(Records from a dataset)

--------------------------------------------------

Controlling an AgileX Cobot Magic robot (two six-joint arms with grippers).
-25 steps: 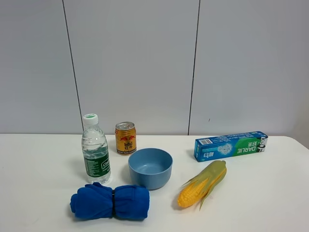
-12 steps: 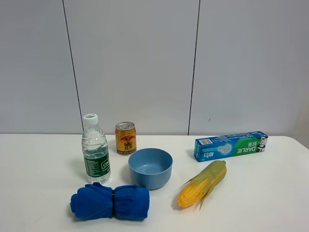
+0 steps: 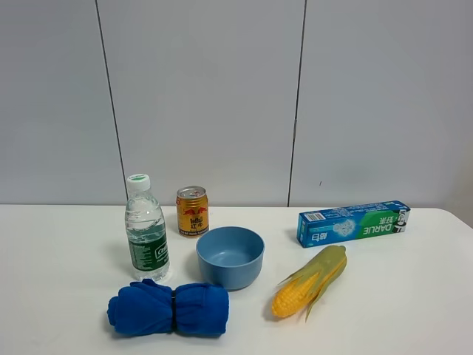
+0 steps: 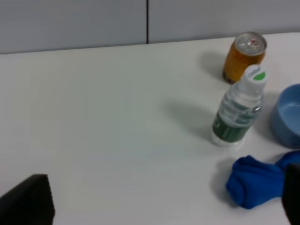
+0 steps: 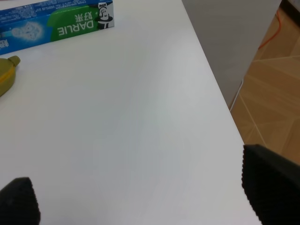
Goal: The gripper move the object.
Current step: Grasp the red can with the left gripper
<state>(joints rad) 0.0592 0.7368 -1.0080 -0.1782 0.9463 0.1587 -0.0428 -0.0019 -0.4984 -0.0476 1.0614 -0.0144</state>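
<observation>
- The left fingers [image 4: 29, 202] are spread wide with nothing but bare table [image 4: 103, 122] between them. That is probably a ready stance for a grasp not yet begun.
- The right fingers [image 5: 269, 187] are just as wide apart and empty, poised above the table near its edge. Ahead of them lie only the toothpaste box [image 5: 51, 23] and the tip of the corn cob [image 5: 5, 75].
- The gold can [image 4: 243, 58] stands upright well ahead of the left fingers and off to one side of their gap. It is far from the right fingers, so I judge the left pair the likelier one to fetch it.
- The water bottle [image 4: 236, 112] stands between the left fingers and the can, near it but apart. A straight run would likely clip the bottle, so coming round it or from above seems wiser.
- The blue bowl [image 4: 288, 117] and the rolled blue cloth [image 4: 255, 183] sit nearer the left fingers than the can does — more crowding on that side.
- Neither arm shows in the high view, so the fingers are well short of the can [image 3: 192, 211].
</observation>
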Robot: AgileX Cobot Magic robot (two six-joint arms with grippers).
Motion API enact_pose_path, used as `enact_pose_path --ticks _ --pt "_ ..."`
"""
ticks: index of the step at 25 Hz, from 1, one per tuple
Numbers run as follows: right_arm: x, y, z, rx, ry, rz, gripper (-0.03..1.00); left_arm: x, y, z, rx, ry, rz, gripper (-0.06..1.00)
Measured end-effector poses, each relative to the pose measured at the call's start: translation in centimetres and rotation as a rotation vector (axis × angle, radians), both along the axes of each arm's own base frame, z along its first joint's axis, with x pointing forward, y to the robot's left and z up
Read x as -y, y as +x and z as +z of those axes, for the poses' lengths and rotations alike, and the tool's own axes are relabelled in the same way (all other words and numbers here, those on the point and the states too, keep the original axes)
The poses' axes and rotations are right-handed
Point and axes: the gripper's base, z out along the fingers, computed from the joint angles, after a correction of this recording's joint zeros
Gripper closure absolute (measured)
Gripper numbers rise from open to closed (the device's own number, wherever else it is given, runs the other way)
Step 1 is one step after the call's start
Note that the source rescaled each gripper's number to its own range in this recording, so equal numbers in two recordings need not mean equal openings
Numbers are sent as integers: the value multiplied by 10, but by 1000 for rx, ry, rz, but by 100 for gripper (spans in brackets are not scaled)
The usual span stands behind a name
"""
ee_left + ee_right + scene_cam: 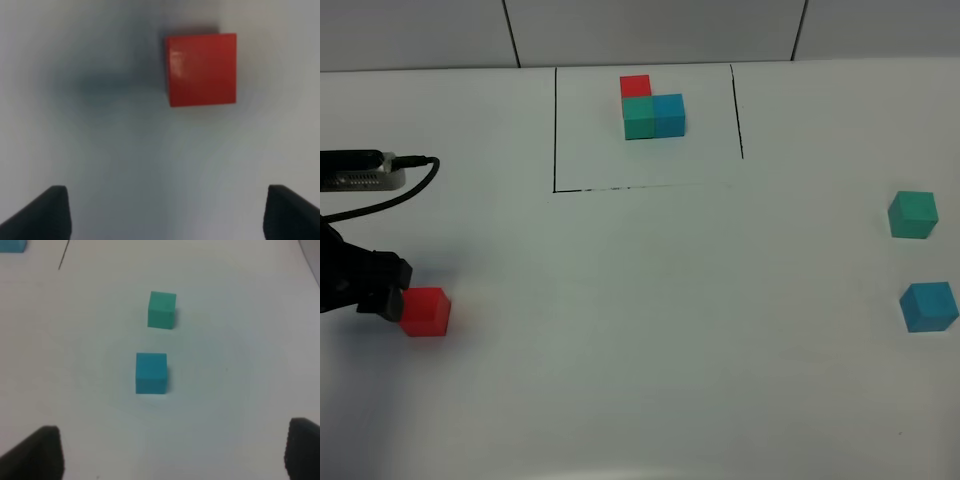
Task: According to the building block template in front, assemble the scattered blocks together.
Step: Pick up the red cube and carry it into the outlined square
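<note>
The building block template [650,108] is an L of red, teal-green and blue cubes inside a thin black outline [555,130] at the back centre. The scattered red cube [425,311] lies at the left. My left gripper [388,290] is just left of it, low over the table. In the left wrist view the red cube [201,69] lies ahead of the open, empty gripper [167,215], outside the jaws. The teal-green cube [912,214] and blue cube [928,306] lie at the right edge. The right wrist view shows both, teal-green [162,310] and blue [151,372], ahead of the open right gripper [170,452].
A grey device with a black cable [365,170] sits at the left edge behind the left arm. A corner of the template's blue cube [12,245] and a piece of its black line [63,255] show in the right wrist view.
</note>
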Motion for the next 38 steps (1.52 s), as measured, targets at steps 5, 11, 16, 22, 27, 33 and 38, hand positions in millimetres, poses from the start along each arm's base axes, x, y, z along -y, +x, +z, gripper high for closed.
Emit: enact_pose_path --ticks 5,11,16,22,27,33,38 --pt "0 0 0 0 0 0 11 2 13 -16 10 -4 19 11" --pt "0 0 0 0 0 0 11 7 23 -28 30 -52 38 11" --pt "0 0 0 0 0 0 11 7 27 -35 37 -54 41 11" --pt "0 0 0 0 0 0 11 8 29 -35 56 -56 42 11" --pt "0 0 0 0 0 0 11 17 28 -35 55 -46 -3 11" --pt "0 0 0 0 0 0 11 28 31 -50 25 -33 10 11" --pt "0 0 0 0 0 0 11 28 36 -67 -3 -21 29 11"
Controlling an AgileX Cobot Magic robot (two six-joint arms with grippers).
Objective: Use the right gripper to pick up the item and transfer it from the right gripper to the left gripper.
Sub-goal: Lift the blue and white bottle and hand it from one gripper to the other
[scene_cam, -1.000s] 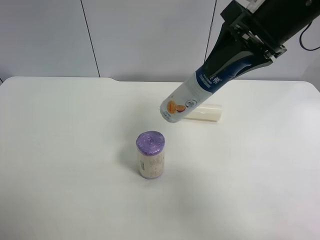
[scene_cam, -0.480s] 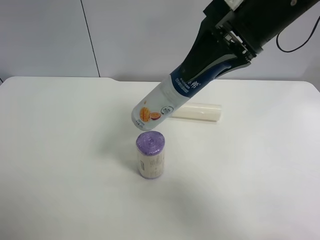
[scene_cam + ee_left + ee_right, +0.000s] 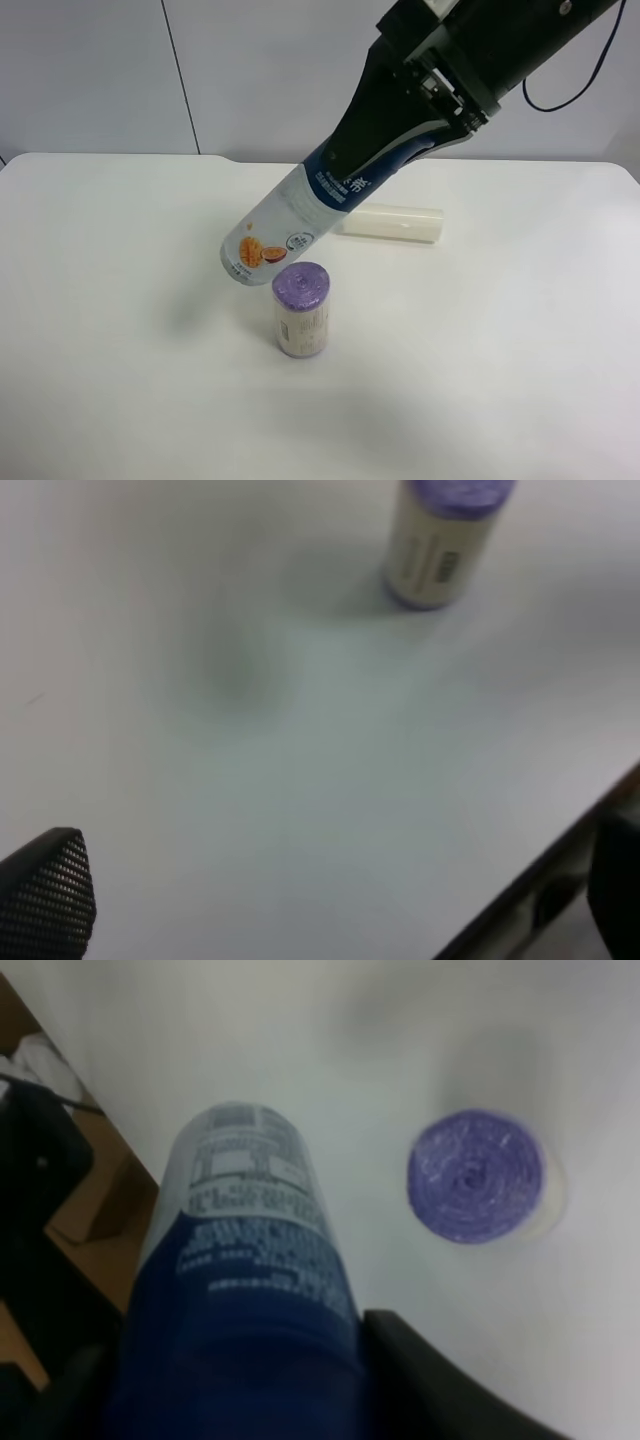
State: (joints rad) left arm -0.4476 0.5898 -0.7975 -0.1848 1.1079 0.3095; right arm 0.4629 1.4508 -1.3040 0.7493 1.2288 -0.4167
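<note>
The item, a slim bottle (image 3: 300, 215) with a dark blue top and a white lower body, hangs tilted in the air, base down toward the exterior high view's left. My right gripper (image 3: 400, 120) is shut on its blue upper part, reaching in from that view's upper right. The right wrist view looks down along the bottle (image 3: 245, 1250), with a black finger (image 3: 430, 1380) pressed to its side. My left gripper (image 3: 330, 900) stands wide open above bare table, with only its fingertips (image 3: 45, 890) showing. It is out of the exterior high view.
A squat purple-topped can (image 3: 302, 310) (image 3: 475, 1175) (image 3: 440, 540) stands upright on the white table (image 3: 120, 300), just below and right of the bottle's base. A cream-white tube (image 3: 395, 222) lies behind it. The table's edge (image 3: 540, 860) shows in the left wrist view.
My right gripper has carried the bottle toward the exterior high view's left and lower; its base now hangs close beside the purple can's top. The can and tube have not moved.
</note>
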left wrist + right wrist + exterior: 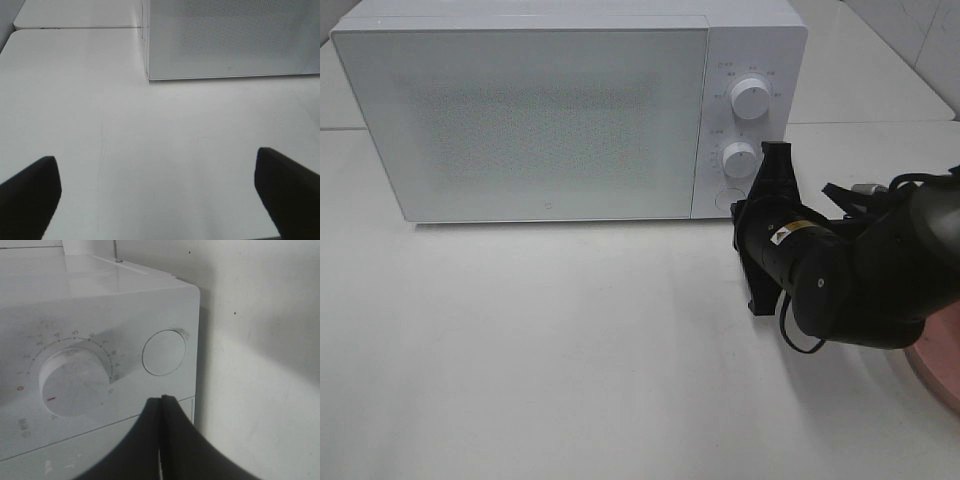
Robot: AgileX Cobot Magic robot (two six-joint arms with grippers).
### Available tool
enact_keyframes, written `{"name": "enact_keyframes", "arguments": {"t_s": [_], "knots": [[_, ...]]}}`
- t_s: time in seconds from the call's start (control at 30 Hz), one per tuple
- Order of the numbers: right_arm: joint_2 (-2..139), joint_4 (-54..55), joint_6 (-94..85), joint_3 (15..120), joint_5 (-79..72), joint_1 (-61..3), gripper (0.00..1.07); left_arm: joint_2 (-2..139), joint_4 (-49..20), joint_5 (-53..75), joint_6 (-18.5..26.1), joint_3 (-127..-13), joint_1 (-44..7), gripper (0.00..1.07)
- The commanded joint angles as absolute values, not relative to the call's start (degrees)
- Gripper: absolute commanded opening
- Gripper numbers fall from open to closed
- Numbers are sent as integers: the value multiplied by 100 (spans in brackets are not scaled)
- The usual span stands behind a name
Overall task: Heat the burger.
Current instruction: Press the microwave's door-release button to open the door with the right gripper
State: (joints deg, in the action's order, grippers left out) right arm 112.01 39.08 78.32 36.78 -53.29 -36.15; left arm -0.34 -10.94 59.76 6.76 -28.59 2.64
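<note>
White tabletop [540, 340] is stretching under both arms. The right gripper [161, 407] is holding its two black fingers pressed together with nothing between them, and its tip is hanging close to the round button [164, 352] on the control panel of the microwave [540, 110] — whether it is touching the panel, I cannot tell. Just beside that button the lower dial [75, 382] is sitting, and the upper dial [749, 97] is sitting further up the panel. The left gripper [157, 200] is spreading its fingers wide apart over bare table, gripping nothing, with the microwave's shut door lying ahead of it. Behind the right arm [860, 280], at the edge of the high view, part of a pink plate [942, 372] is peeking out. The burger is showing in none of the views — its place cannot be told.
</note>
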Motion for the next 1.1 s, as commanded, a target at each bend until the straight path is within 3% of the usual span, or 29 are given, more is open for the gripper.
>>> {"name": "enact_keyframes", "arguments": {"t_s": [0.03, 1.1], "knots": [[11345, 3804, 7872, 3908, -5162, -3529, 0, -155, -1094, 5936, 653, -2848, 235, 103], [12175, 3953, 7586, 4882, -5076, -3197, 0, -155, -1083, 5942, 653, -2848, 235, 103]]}}
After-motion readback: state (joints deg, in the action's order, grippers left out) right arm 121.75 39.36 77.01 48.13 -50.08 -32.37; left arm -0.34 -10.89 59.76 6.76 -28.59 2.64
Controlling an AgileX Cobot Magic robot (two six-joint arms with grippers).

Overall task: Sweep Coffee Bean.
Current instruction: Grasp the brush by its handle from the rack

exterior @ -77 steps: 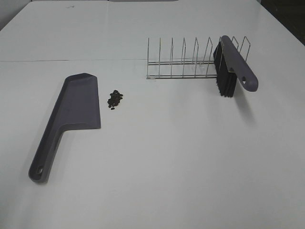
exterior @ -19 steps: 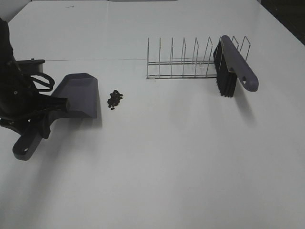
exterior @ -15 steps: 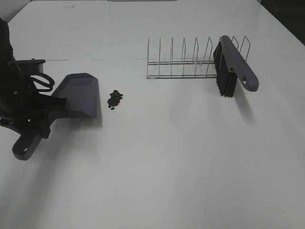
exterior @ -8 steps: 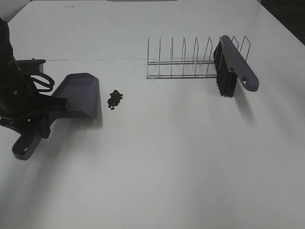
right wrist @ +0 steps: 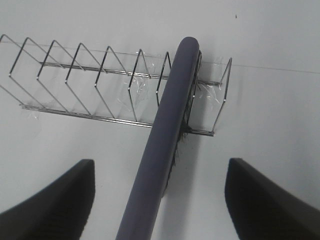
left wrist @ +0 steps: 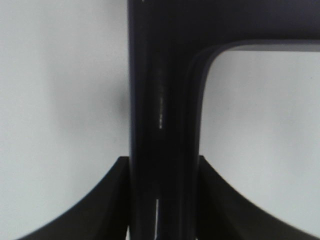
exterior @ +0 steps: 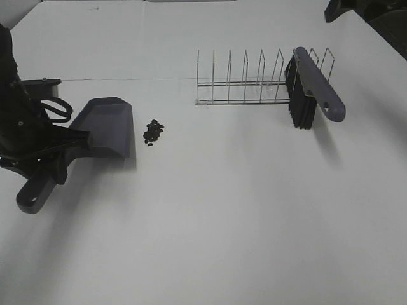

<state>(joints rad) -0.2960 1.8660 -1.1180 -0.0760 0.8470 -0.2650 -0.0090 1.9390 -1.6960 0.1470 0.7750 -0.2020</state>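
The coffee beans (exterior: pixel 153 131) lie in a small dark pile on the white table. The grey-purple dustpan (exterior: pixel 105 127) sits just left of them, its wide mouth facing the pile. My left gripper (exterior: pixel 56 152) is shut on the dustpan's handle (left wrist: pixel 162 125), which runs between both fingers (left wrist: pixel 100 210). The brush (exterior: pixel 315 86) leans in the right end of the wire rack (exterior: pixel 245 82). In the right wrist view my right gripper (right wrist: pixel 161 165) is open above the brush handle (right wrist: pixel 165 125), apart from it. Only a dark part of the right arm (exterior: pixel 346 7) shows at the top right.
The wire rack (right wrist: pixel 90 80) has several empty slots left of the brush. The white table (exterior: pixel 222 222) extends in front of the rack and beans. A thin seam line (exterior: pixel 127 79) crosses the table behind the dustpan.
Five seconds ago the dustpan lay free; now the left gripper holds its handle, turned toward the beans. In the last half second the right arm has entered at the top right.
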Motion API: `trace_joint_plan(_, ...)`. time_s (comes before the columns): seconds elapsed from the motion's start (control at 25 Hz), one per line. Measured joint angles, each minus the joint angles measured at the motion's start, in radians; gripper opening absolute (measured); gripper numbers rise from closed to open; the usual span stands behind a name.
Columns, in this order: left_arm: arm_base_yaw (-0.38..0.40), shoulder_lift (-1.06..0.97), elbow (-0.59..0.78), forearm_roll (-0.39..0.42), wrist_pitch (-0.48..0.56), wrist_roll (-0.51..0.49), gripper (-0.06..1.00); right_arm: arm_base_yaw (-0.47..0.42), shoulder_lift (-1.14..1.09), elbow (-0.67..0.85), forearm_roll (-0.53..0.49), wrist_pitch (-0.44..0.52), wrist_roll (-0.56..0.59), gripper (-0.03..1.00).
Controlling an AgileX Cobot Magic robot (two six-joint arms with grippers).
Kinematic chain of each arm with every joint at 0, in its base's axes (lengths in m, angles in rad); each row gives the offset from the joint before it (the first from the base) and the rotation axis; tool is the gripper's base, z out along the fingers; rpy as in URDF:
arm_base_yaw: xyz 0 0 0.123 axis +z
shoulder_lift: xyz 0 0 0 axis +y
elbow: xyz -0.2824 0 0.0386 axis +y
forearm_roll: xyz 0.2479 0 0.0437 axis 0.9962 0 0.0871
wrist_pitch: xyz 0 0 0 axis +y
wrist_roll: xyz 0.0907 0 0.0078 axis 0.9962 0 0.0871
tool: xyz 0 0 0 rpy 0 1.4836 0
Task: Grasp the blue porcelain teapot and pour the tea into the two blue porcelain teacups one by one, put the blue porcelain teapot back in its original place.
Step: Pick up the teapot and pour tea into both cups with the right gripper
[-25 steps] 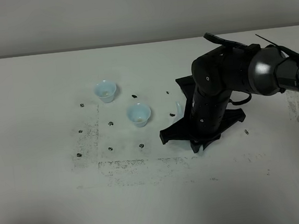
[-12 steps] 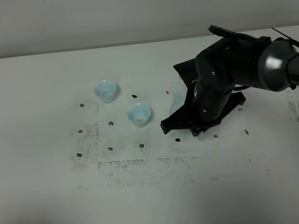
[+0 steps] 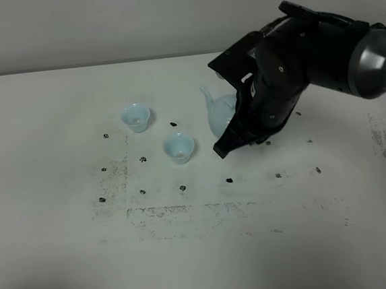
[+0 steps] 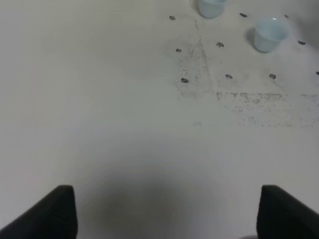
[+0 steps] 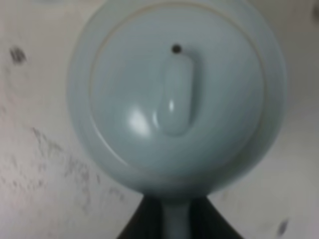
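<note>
The blue porcelain teapot [image 3: 219,113] hangs above the table, its spout pointing left toward the cups; the right arm hides most of it. My right gripper [image 3: 233,137] is shut on its loop handle. The right wrist view looks down on the teapot's lid and knob [image 5: 175,94], with the handle between the gripper's [image 5: 177,221] dark fingers. The two blue porcelain teacups stand upright left of the teapot, one nearer [image 3: 179,148] and one farther back left [image 3: 136,117]. Both show in the left wrist view [image 4: 270,34] [image 4: 212,7]. My left gripper [image 4: 172,214] is open and empty over bare table.
The white table [image 3: 209,251] carries small dark marks and a scuffed rectangle outline around the cups. The bulky black right arm [image 3: 294,68] reaches in from the right edge. The left arm does not show in the exterior view.
The right arm has lifted the teapot off the table and carried it back and left toward the cups; more of the pot and its spout now shows. The cups have not moved.
</note>
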Motion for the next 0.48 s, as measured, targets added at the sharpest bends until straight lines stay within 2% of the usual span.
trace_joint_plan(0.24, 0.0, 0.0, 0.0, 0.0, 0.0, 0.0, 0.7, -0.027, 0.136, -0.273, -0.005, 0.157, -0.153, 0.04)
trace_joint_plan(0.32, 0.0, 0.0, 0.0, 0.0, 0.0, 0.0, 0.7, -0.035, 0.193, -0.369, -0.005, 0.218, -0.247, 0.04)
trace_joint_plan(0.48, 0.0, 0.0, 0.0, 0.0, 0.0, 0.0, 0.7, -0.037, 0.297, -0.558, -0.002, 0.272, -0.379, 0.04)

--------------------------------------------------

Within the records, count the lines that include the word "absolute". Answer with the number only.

4